EXERCISE GOAL: Nothing but the lines from the one containing "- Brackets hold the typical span" through the last line of the material should appear in the answer, transcribed exactly, pictures excluded.

PROVIDED DATA:
====================

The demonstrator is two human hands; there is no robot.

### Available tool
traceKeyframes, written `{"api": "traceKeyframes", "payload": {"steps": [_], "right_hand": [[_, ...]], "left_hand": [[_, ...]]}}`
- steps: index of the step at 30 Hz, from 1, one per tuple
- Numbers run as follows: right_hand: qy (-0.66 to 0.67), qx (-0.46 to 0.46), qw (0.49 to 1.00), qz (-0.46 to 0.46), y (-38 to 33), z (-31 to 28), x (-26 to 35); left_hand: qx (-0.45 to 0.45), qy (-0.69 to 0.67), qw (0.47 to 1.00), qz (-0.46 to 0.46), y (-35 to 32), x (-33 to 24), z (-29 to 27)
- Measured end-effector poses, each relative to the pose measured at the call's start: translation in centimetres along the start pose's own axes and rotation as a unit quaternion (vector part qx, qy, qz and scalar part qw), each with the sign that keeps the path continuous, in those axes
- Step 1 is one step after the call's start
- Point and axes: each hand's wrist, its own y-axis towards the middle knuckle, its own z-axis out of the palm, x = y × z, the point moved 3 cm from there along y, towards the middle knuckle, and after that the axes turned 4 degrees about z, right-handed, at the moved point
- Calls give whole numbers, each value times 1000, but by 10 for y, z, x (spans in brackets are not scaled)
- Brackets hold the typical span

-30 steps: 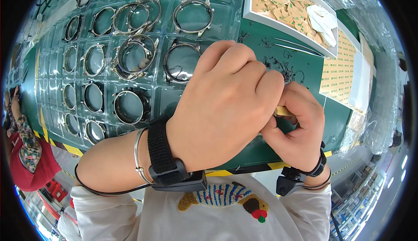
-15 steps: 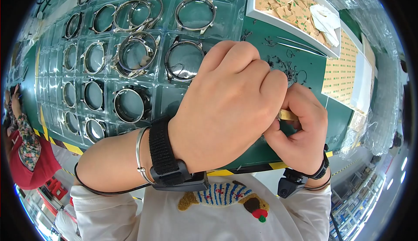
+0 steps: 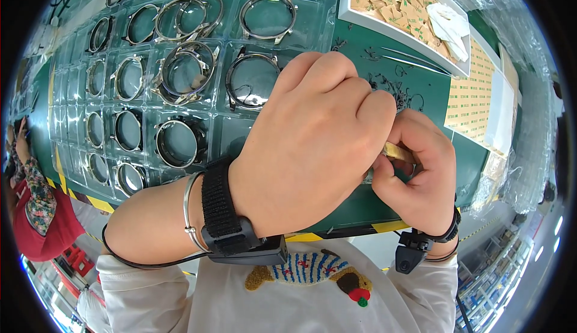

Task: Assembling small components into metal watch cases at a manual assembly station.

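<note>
My left hand (image 3: 315,143) is closed, its back turned up, over the front right part of the tray. Its curled fingertips are hidden beneath it, so what they hold cannot be seen. Against its right side, my right hand (image 3: 424,174) pinches a small gold-coloured strip (image 3: 396,151) between thumb and forefinger. The strip's left end disappears behind my left hand. Left of my hands, a clear plastic tray (image 3: 225,133) carries several round metal watch cases, among them a dark-rimmed watch case (image 3: 231,86) nearest my left hand and a silver watch case (image 3: 244,23) behind it.
Thin black scraps (image 3: 393,83) litter the green tabletop beyond my hands, near metal tweezers (image 3: 415,60). At the back right stands a white box (image 3: 372,23) of tan adhesive pieces, beside a printed tan sheet (image 3: 470,107). Another person's patterned sleeve (image 3: 37,192) shows far left.
My right hand has shifted slightly to the right, and more of the gold-coloured strip shows, now tilted down to the right. My left hand stays closed, hardly moved.
</note>
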Motion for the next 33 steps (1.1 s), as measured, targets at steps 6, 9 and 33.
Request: {"api": "traceKeyframes", "payload": {"steps": [6,9,33], "right_hand": [[69,13,997,44,0,1,-4],[75,35,995,62,1,-3,-6],[233,91,963,105,6,-29,-10]], "left_hand": [[5,0,1000,0,0,1,-1],[8,-4,1000,0,0,1,-1],[79,-17,996,-26,0,3,-5]]}}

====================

ANSWER BOX:
- Brackets hold the typical span

-30 steps: 
-15 steps: 
+0 steps: 

Task: Assembling small components into metal watch cases at a manual assembly station.

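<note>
My left hand (image 3: 315,143) is closed, its back turned up, over the front right part of the tray. Its curled fingertips are hidden beneath it, so what they hold cannot be seen. Against its right side, my right hand (image 3: 424,174) pinches a small gold-coloured strip (image 3: 396,151) between thumb and forefinger. The strip's left end disappears behind my left hand. Left of my hands, a clear plastic tray (image 3: 225,133) carries several round metal watch cases, among them a dark-rimmed watch case (image 3: 231,86) nearest my left hand and a silver watch case (image 3: 244,23) behind it.
Thin black scraps (image 3: 393,83) litter the green tabletop beyond my hands, near metal tweezers (image 3: 415,60). At the back right stands a white box (image 3: 372,23) of tan adhesive pieces, beside a printed tan sheet (image 3: 470,107). Another person's patterned sleeve (image 3: 37,192) shows far left.
My right hand has shifted slightly to the right, and more of the gold-coloured strip shows, now tilted down to the right. My left hand stays closed, hardly moved.
</note>
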Motion for the next 33 steps (1.1 s), as measured, targets at steps 6, 9 and 33.
Request: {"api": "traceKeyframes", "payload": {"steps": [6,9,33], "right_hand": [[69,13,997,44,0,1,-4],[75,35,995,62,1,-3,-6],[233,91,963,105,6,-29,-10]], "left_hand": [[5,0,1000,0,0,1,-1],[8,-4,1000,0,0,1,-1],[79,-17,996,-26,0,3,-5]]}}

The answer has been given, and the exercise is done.